The 10 repeat phantom measurements had CCC>0.995, RSME≤1% (translates to a variation in PK parameter value outputs of ±0.3-0.8%). CCC values (Table 1) in the range [0.95-0.98] were measured across intra-/inter-session acquisitions, demonstrating a high degree of precision for the measured CTC curve shapes. Corresponding RSME values were in the range [2.9%-3.6%]. Images reconstructed at RSD=100% produced PK parameters (Ktrans, ve and kep) with errors all less than 2% and intra-/inter-session standard deviations all less than 4%. Both accuracy and precision reduced with reduced RSD; however, even at the lowest RSD tested (RSD=4.68%) all PK parameters were calculated with errors ≤12%, intra-session standard deviation ≤11%, and inter-session standard deviation ≤7%.

Discussion

The accuracy and precision that is required for PK parameter values derived from DCE-MRI image data is not known, and is ultimately dependent upon the differences in PK parameter values one expects to measure clinically in, say, a tumor versus healthy tissue, or in assessing longitudinally changes in a tumor during therapy. This uncertainty is fuelled largely by the lack of standardization of DCE acquisition protocols and consequent very broad range of published PK parameter values for tumors. The data presented herein provides DCE acquisition parameters for a rapidly-accelerated radial sequence which can be used to constrain errors within known values, while the continuous golden-angle radial acquisition approach facilitates greater flexibility with regards to choosing the desired/required Tres and a lower sensitivity to motion.

Conclusions

The effects of undersampling on the accuracy and precision of PK modeling of DCE data has been investigated. Acquisition parameters required to constrain errors within known values were determined. The results presented herein point towards an optimum, validated, fast DCE acquisition and image reconstruction methodology, which may contribute towards a greater standardization of DCE protocols the wider adoption of this technique into the clinical arena.

Acknowledgements

Supported by Irish Cancer Society Research Scholarship CRS13KNI and Philips Healthcare Clinical Science.

References

1] Henderson E, Rutt BK, Lee TY. Temporal sampling requirements for the tracer kinetics modeling of breast disease. Magn Reson Imaging. 1998;16:1057-73.
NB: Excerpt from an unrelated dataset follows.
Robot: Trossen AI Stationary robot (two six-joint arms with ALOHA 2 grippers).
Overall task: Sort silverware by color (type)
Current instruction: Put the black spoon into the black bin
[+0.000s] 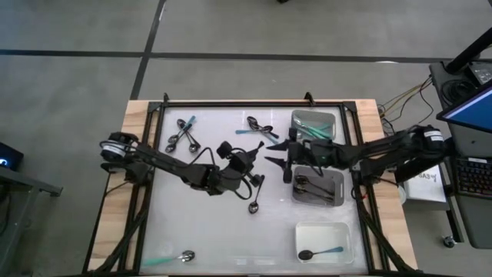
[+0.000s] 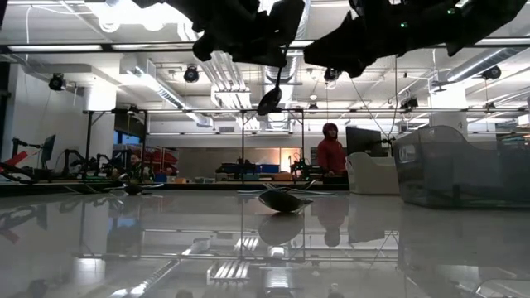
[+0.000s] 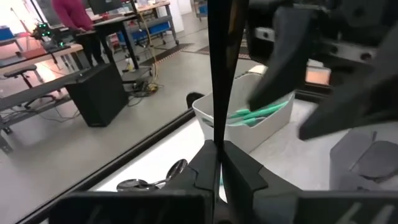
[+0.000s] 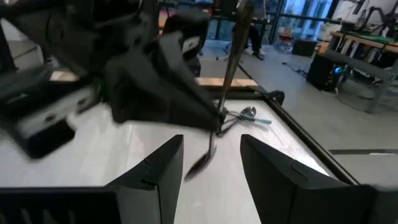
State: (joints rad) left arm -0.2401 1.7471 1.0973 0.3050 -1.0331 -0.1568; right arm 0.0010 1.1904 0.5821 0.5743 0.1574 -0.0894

[2] Knight SP, Browne JE, Meaney JF, Smith DS, Fagan AJ. A novel anthropomorphic flow phantom for the quantitative evaluation of prostate DCE-MRI acquisition techniques. Phys Med Biol. 2016;61:7466-83.
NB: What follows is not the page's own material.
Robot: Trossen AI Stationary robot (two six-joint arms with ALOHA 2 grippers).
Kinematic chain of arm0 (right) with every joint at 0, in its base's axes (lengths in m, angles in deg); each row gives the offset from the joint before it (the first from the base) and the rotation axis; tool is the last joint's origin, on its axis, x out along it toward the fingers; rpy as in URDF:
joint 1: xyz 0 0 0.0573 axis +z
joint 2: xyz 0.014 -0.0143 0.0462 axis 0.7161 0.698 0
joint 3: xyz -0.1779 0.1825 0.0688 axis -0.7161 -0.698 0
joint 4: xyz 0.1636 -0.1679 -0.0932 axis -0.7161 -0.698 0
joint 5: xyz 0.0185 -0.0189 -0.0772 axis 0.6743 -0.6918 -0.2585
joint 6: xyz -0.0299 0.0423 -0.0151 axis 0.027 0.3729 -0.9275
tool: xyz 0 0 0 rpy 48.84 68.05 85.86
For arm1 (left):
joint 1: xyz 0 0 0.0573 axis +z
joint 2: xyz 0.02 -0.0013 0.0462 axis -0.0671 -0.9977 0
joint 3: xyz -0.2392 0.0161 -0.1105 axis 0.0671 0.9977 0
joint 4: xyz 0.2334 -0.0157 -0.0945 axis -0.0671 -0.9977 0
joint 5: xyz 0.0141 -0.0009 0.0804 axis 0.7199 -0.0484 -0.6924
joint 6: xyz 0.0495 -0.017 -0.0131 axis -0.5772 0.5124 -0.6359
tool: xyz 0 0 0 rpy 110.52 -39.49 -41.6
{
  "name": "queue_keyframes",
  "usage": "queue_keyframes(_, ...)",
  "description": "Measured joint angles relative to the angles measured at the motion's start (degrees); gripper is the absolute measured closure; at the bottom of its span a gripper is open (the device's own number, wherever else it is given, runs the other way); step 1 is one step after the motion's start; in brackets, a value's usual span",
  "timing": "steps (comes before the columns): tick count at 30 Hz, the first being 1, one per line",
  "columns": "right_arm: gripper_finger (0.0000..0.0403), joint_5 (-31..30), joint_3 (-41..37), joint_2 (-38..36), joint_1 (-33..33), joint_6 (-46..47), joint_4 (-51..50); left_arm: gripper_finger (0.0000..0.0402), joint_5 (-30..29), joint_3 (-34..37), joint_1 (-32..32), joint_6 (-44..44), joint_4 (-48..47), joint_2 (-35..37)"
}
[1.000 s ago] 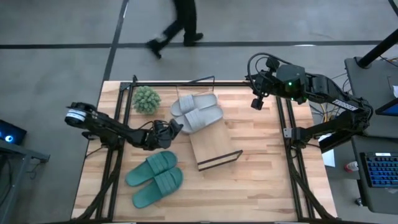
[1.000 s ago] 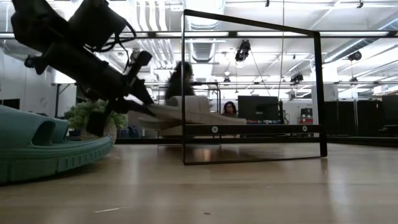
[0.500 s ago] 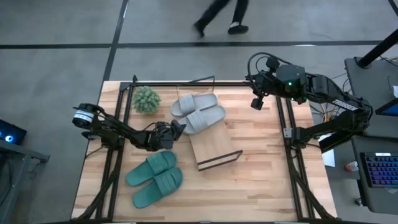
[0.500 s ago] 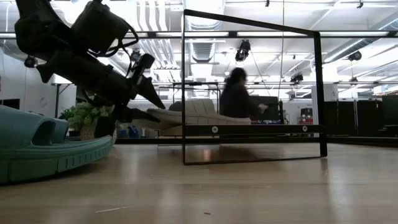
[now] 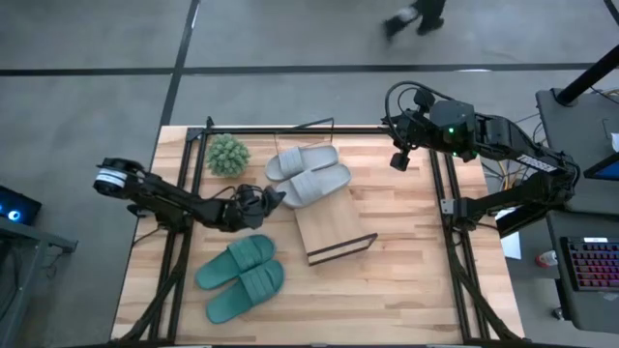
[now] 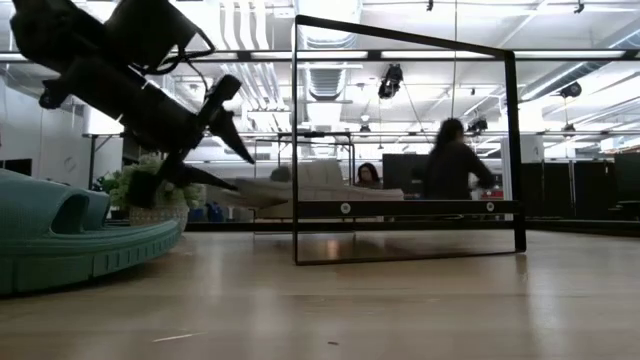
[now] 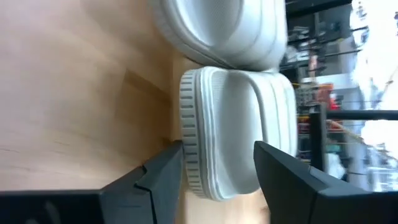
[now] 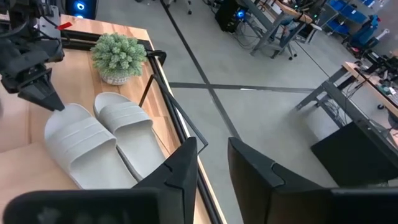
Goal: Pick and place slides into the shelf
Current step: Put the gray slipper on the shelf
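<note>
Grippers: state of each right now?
Left gripper: open, fingers either side of the near grey slide's heel, not clamped.
Right gripper: open, empty, parked over the table's far right corner.

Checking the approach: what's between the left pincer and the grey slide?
Nothing: in the left wrist view the open left pincer faces the grey slide with only bare shelf board between.

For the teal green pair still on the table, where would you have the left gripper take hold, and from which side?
Grip the nearer teal green slide by its side wall just behind the wide strap, coming down from above on the left arm's side. It lies flat, sole down, close beside its mate, so only its outer edge offers room for a finger. The left gripper, open, is at the grey slides.
</note>
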Motion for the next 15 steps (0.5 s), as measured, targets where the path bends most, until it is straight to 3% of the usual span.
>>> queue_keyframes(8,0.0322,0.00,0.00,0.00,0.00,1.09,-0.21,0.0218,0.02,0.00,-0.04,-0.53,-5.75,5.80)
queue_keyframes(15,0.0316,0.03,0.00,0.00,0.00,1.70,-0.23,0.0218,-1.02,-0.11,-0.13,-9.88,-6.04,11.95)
[3] Lustig M, Donoho D, Pauly JM. Sparse MRI: The application of compressed sensing for rapid MR imaging. Magn Reson Med. 2007;58:1182-95.

[4] Uecker M, Lai P, Murphy MJ, Virtue P, Elad M, Pauly JM, et al. ESPIRiT — An Eigenvalue Approach to Autocalibrating Parallel MRI: Where SENSE meets GRAPPA. Magn Reson Med. 2014;71:990-1001.

Figures

Figure 1: Graphs showing the mean absolute pharmacokinetic parameter values derived from both the intra- and inter-session datasets at various radial sampling densities (RSDs). Black error bars show the intra-session standard deviation from the mean, and the red / blue error bars show the inter‑session standard deviation from the mean. The dashed horizontal lines show the ground truth values in each case.
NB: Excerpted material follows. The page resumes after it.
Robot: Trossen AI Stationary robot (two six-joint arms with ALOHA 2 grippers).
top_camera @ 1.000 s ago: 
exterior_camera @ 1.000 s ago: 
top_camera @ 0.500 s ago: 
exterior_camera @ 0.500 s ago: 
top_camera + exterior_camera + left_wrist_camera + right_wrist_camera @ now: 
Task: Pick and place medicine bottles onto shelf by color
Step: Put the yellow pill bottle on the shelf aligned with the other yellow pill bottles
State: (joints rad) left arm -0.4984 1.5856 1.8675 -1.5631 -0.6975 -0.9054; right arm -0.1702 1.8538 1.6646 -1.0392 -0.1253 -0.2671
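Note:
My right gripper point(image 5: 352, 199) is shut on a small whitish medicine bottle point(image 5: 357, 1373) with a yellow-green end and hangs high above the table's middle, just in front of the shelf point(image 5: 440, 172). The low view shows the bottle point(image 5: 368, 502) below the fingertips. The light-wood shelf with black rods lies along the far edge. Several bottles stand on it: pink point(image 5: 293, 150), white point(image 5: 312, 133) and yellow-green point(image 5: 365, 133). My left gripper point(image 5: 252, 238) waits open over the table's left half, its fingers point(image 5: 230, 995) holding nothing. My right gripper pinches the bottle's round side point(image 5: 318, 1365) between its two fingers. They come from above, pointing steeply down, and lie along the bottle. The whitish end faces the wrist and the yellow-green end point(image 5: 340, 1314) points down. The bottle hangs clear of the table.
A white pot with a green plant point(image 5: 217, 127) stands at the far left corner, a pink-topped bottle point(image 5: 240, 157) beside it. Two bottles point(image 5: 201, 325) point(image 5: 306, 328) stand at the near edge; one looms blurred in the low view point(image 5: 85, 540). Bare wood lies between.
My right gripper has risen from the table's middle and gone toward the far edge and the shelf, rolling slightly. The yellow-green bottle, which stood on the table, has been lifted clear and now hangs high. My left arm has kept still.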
Table 1: The concordance correlation coefficient (CCC) with 95% confidence intervals (CI) and percentage root mean square error (%RMSE) results from repeat intra- and inter-session DCE-MRI experiments, comparing the fully-sampled (radial sampling density (RSD) = 100%) MR-measured AIF with the ground-truth AIF for the parallel imaging with compressed sensing (PICS) image reconstruction method.

Table 2: Absolute maximum % error and % standard deviation (S.D.) in the measurement of pharmacokinetic parameters (Ktrans, ve, kep) as a function of radial sampling density (RSD).